*What to do*:
Repeat the entries that follow from start to finish, keeping every character.

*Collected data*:
-=-=-=-=-

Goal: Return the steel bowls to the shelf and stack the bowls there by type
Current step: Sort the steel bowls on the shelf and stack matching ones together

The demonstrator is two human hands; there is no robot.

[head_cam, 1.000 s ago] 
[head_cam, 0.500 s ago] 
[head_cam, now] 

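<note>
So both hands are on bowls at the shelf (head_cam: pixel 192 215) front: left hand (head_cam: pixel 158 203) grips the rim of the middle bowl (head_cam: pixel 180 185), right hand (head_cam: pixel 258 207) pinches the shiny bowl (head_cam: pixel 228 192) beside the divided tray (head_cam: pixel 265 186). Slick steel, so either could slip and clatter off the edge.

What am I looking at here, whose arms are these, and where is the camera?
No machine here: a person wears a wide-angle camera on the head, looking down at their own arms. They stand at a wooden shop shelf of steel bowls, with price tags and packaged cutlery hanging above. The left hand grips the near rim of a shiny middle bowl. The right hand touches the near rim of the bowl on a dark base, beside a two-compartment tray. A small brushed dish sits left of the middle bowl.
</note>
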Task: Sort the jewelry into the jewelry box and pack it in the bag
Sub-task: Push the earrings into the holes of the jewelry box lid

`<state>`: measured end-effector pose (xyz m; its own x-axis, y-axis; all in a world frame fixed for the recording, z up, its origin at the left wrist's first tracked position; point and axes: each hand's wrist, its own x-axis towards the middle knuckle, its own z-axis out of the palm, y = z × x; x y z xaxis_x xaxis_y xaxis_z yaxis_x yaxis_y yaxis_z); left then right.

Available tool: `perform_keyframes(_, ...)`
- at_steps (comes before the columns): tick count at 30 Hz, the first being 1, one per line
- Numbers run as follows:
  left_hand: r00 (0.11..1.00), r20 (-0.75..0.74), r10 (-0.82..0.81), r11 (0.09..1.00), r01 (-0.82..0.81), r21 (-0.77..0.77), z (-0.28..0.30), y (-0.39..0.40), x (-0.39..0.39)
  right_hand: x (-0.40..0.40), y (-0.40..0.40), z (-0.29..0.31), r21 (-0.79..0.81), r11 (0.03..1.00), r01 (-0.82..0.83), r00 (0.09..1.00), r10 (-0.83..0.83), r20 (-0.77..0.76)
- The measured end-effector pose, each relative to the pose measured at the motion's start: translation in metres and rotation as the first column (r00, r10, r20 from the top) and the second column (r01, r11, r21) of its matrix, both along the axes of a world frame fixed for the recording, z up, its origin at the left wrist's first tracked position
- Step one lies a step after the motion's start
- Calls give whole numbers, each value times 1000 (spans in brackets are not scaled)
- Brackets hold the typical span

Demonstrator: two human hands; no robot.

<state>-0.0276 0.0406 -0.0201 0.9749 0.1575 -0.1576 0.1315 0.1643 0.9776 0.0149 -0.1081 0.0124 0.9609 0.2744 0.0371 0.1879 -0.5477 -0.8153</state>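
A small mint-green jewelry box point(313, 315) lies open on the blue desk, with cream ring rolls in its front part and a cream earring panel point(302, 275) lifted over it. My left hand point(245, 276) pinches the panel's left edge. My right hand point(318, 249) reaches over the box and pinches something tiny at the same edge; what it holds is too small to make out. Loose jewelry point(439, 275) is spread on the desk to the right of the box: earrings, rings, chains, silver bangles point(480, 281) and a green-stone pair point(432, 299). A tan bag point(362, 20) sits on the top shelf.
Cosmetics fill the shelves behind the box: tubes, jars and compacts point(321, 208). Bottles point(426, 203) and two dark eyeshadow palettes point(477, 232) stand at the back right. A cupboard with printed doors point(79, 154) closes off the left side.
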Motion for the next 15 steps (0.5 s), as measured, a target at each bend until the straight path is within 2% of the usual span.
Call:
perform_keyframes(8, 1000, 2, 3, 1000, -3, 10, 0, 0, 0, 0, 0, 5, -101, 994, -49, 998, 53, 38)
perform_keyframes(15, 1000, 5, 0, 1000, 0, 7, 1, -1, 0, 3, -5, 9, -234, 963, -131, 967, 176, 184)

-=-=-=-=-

*Output for this exercise*:
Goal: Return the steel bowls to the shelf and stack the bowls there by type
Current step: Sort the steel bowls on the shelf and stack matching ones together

The demonstrator is two human hands; there is no robot.

[head_cam, 1.000 s ago] 
[head_cam, 0.500 s ago] 
[head_cam, now] 

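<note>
So both hands are on bowls at the shelf (head_cam: pixel 192 215) front: left hand (head_cam: pixel 158 203) grips the rim of the middle bowl (head_cam: pixel 180 185), right hand (head_cam: pixel 258 207) pinches the shiny bowl (head_cam: pixel 228 192) beside the divided tray (head_cam: pixel 265 186). Slick steel, so either could slip and clatter off the edge.

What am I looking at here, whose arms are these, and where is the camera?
No machine here: a person wears a wide-angle camera on the head, looking down at their own arms. They stand at a wooden shop shelf of steel bowls, with price tags and packaged cutlery hanging above. The left hand grips the near rim of a shiny middle bowl. The right hand touches the near rim of the bowl on a dark base, beside a two-compartment tray. A small brushed dish sits left of the middle bowl.
</note>
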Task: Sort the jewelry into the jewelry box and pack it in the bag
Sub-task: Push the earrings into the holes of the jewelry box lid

`<state>`: measured end-effector pose (xyz m; its own x-axis, y-axis; all in a world frame fixed for the recording, z up, its origin at the left wrist's first tracked position; point and axes: each hand's wrist, its own x-axis towards the middle knuckle, its own z-axis out of the palm, y = z × x; x y z xaxis_x xaxis_y xaxis_z yaxis_x yaxis_y yaxis_z); left then right.

Available tool: `perform_keyframes(_, ...)`
- at_steps (comes before the columns): tick count at 30 Hz, the first being 1, one per line
- Numbers run as follows:
  left_hand: r00 (0.11..1.00), r20 (-0.75..0.74), r10 (-0.82..0.81), r11 (0.09..1.00), r01 (-0.82..0.81), r21 (-0.77..0.77), z (-0.28..0.30), y (-0.39..0.40), x (-0.39..0.39)
  right_hand: x (-0.40..0.40), y (-0.40..0.40), z (-0.29..0.31), r21 (-0.79..0.81), r11 (0.03..1.00), r01 (-0.82..0.83), r00 (0.09..1.00), r10 (-0.83..0.83), r20 (-0.77..0.76)
- The measured end-effector pose, each relative to the pose measured at the motion's start: translation in metres and rotation as the first column (r00, r10, r20 from the top) and the second column (r01, r11, r21) of its matrix, both along the axes of a world frame fixed for the recording, z up, its origin at the left wrist's first tracked position
- Step one lies a step after the motion's start
- Calls give whole numbers, each value times 1000 (spans in brackets are not scaled)
- Brackets hold the typical span

Demonstrator: two human hands; no robot.

<state>-0.0276 0.0406 -0.0201 0.9749 0.1575 -0.1576 0.1315 0.1643 0.9776 0.0149 -0.1081 0.0124 0.9609 0.2744 0.0371 0.1879 -0.5477 -0.8153</state>
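A small mint-green jewelry box point(313, 315) lies open on the blue desk, with cream ring rolls in its front part and a cream earring panel point(302, 275) lifted over it. My left hand point(245, 276) pinches the panel's left edge. My right hand point(318, 249) reaches over the box and pinches something tiny at the same edge; what it holds is too small to make out. Loose jewelry point(439, 275) is spread on the desk to the right of the box: earrings, rings, chains, silver bangles point(480, 281) and a green-stone pair point(432, 299). A tan bag point(362, 20) sits on the top shelf.
Cosmetics fill the shelves behind the box: tubes, jars and compacts point(321, 208). Bottles point(426, 203) and two dark eyeshadow palettes point(477, 232) stand at the back right. A cupboard with printed doors point(79, 154) closes off the left side.
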Motion for the next 15 steps (0.5 s), as measured, a target at each bend until the straight path is within 2% of the usual span.
Call:
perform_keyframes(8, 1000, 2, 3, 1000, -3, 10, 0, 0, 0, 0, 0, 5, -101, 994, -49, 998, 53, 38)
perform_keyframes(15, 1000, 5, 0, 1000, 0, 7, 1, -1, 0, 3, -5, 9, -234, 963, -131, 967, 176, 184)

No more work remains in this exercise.